To learn more about what was going on, the researchers systematically deactivated parts of the system. This confirmed that the neural representation was critical to the success of the system. You could disable the audio processing area of the system and the error rates would increase, but still fall into an area that is considered usable. This is quite important for potential uses, including people who cannot speak.

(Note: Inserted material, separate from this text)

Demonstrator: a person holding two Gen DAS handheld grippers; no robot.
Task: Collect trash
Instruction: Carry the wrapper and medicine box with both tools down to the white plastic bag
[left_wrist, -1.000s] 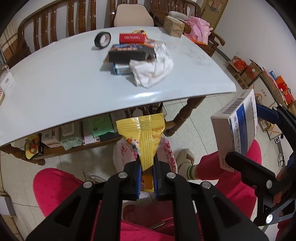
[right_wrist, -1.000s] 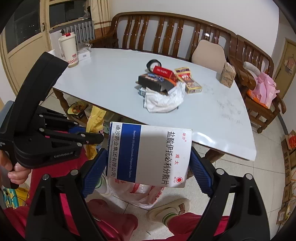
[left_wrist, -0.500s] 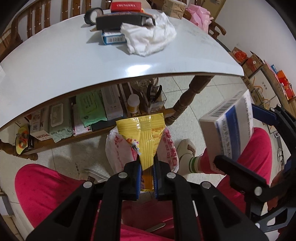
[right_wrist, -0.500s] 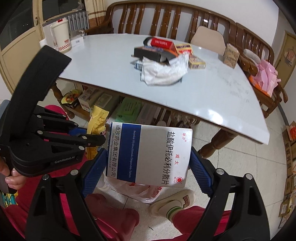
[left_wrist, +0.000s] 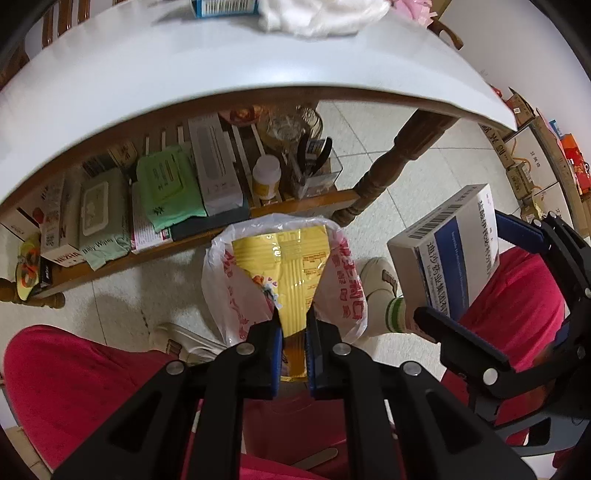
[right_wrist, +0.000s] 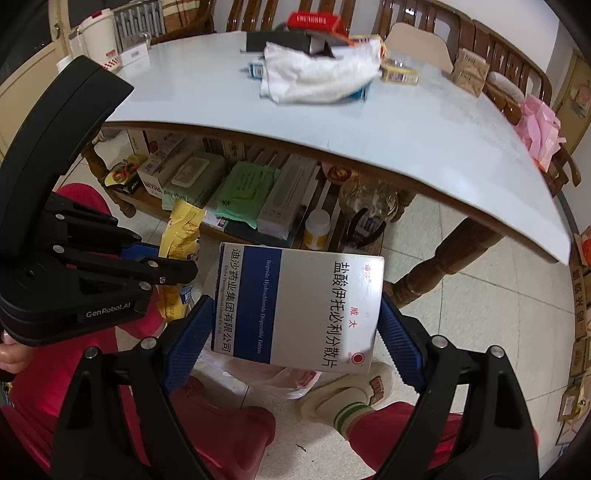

Disabling various parts of the electrode input confirmed that the key areas that the system was paying attention to were involved in speech production and processing. An important contribution came from an area of the brain that paid attention to the sound of one's own voice in order to provide feedback as to whether the spoken words corresponded to the speaker's intention.
Transfer tech
Finally, the researchers tested various forms of transfer learning. For example, one of the subjects spoke an additional set of sentences that were not used in the testing. Training the system also reduced the error rate by 30 percent. Similarly, training the system with data from two users improved performance for both. These studies showed that the system really managed to extract features of the set.
Transfer learning has two important implications. On the one hand, this indicates that the modularity of the system could make it possible to train it on intermediate representations that are derived from text, instead of requiring neuronal recordings at all times. This would of course open it up to be more generally useful, although it could initially increase the error rate.
The second thing is that it is likely that a significant portion of the training could take place with people other than the person for whom a particular system is ultimately used. This would be critical for those who have lost vocalizing ability and would significantly reduce the training time that a single user needs in the system.
Obviously none of this will work until such implants are safe and routine. But there is a small chicken and egg problem, as there is no justification for giving people implants without demonstrating the potential benefits. Even if decades could pass before such a system would be useful, simply demonstrating that it could be useful can help advance the field.
Nature Neuroscience, 2020. DOI: 10.1038 / s41593-020-0608-8 (About DOIs).